Basically I have the following fields (as an example)
Ref No of orders x coordinate y coordinate
A 200 2.33 3.44
B 300 6.35 7.47
C 521 4.43 3.64
I saw in one of the product demonstrations for Visokio that Visokio can calculate a "geographical centre" for this data, so if the coordinates look like the below, (where A,B,C come from my data), Visokio can calculate X (taking into account the number of orders for each coordinate to give a weighted average central location).
A
B
X
C
You need to use the Aggregate drop-down inside the map view. You need to pick a field which has the same value for all rows you want to aggregate. If you want to aggregate ALL rows, which is an unusual scenario, you will need to add a new blank field and tick that field in the Aggregate drop-down.
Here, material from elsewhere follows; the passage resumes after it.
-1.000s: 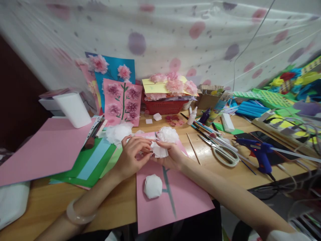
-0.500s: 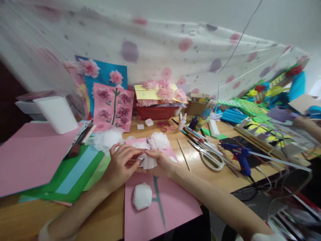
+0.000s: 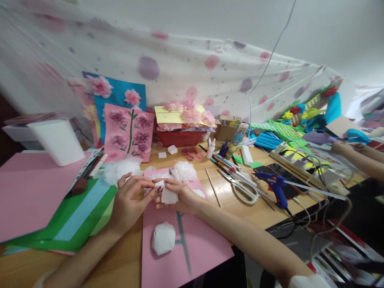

Then, in the aggregate drop-down also, for the lat/lon fields, choose "Mean" from the submenus.
You might also be able to achieve the same effect instead using clustering. In the Map view marker options, choose "clustered". You may be able to play with the proximity sliders to get this to do what you want. However clustering is designed to be proximity-based, and if your marker's aren't close enough, this won't work.
Thanks for your help. Can you just confirm if I have the settings correct?
X and y = are my co-ordinates
Unique = the same value for all rows to be aggregated
SumofsumofChargeable weight = this is the "weight" that I want to be considered in the weighted averages.
Then in the select weight field, (where the little red cross is on the picture), I have selected "sumofsumofchargeable weight" for both the x and the y co-ordinate.
The reason I asked if my set-up was correct is that I did the same kind of analysis in a different tool and the "centre of gravity location" was quite different in the two tools. In the other tool it was in Belgium area, in Visokio it was in the North of Italy. I guess the difference is due to the different algorythims used.
Are you able to produce a very small sample dataset of under 10 records which illustrates the problem? If so, please post here, with details of the other tools.
The difference could depend on whether the averaging was occurring on raw lat/lon values (as done by Omniscope) or after projecting to a mercator projection.
Or, it might be caused by null values in either X or Y skewing the result - please see if there are any, and exclude them.
When calculating an average (mean), if any values are null, they are skipped, so if you have e.g. {1, null, 3}, the mean would be (1 + 3) / 2, and not (1+3+0) / 3.